Quais são as opções para aqueles que querem resgatar a ideia de que a humildade intelectual é uma virtude? Uma opção seria instituir um sistema de dois níveis. McClintock, poder-se-ia dizer, era um génio. E os génios conseguem safar-se de coisas que o resto de nós não consegue. Os traços que sustentam o florescimento intelectual dos génios não sustentam o florescimento intelectual das massas, porque o tipo de florescimento de “alto nível” disponível para McClintock simplesmente não está disponível para o resto de nós. Ela floresceu, sim, mas não pode servir como um modelo significativo para seres “comuns” como nós.

É profundamente desinteressante, no entanto, dividir os seres humanos em tipos “superiores” e “inferiores”. Mas mesmo que conseguíssemos aceitar a divisão inegalitária (e eu não conseguiria), a sugestão é incorrecta. Todos nós conhecemos idiotas que pensam que são génios - idiotas que, se tivessem meia oportunidade, se identificariam como pertencendo ao “tipo superior”. Em geral, são precisamente aqueles que mais beneficiariam de uma dose de humildade intelectual que se classificariam como estando fora das suas exigências.


Ainda assim, há algo de correto na ideia de que não devemos começar a imitar os traços particulares de McClintock. Devemos admirar McClintock porque ela foi capaz de pegar num conjunto altamente idiossincrático de talentos e defeitos e transformá-lo numa personalidade intelectual favorável ao conhecimento. Essa é uma tarefa que cada um de nós enfrenta. Mas, fundamentalmente, os nossos talentos, defeitos e ambientes são muito diferentes uns dos outros. À luz dessa diversidade, delinear as virtudes intelectuais - traços de carácter estáveis capazes de sustentar genericamente uma vida de florescimento intelectual - começa a parecer como prescrever as cores que um artista deve usar se quiser pintar bem. 

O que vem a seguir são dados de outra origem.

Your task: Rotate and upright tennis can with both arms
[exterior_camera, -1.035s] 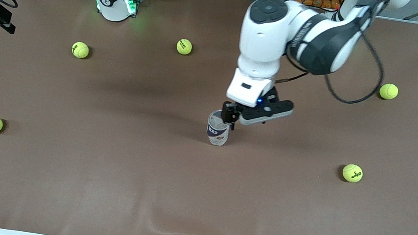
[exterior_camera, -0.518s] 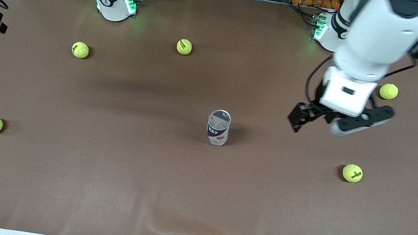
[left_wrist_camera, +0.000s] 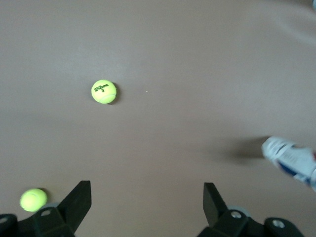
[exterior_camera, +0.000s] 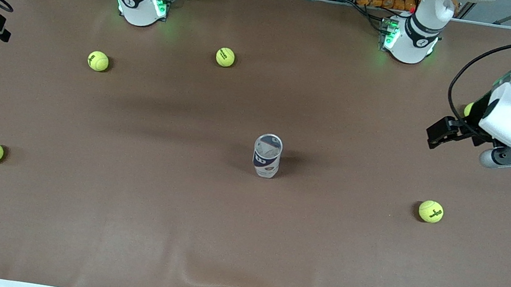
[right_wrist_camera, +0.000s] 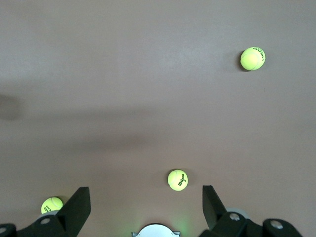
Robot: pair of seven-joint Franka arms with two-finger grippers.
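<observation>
tennis can point(exterior_camera: 267, 156) | clear, white-navy label | upright | table centre

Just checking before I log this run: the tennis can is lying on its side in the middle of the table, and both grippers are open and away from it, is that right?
Not quite. The front view shows the tennis can standing upright mid-table, open mouth up, not lying down. The rest holds: the left gripper hangs open over the left arm's end of the table, and the right gripper is open, clear of the can.
</observation>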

Qualquer cor de tinta pode, nas mãos certas, ser usada para criar uma bela pintura. Do mesmo modo, quase todos os traços de carácter podem, em circunstâncias suficientemente favoráveis, servir de auxiliares do conhecimento.

A humildade intelectual não é, portanto, uma virtude, porque não existem virtudes intelectuais. Há traços que por vezes são conducentes ao conhecimento e traços que por vezes não o são. Mas não existem regras gerais sobre que caraterísticas são quais e, por isso, não há forma de classificar, para todos os tempos e temperamentos, as nossas caraterísticas intelectuais como “boas” ou “más”. 

A procura de virtudes intelectuais é a procura de um livro de regras ou de uma receita: uma forma de garantir que nos encontraremos do lado certo da verdade. Mas quando se trata da boa vida intelectual, não existem tais livros de regras ou receitas; não existe um método que nos garanta contra as notícias falsas ou a falsa confiança. A ansiedade epistemológica é tão antiga como a própria filosofia. Merece uma resposta melhor do que a injunção moralista para sermos humildes.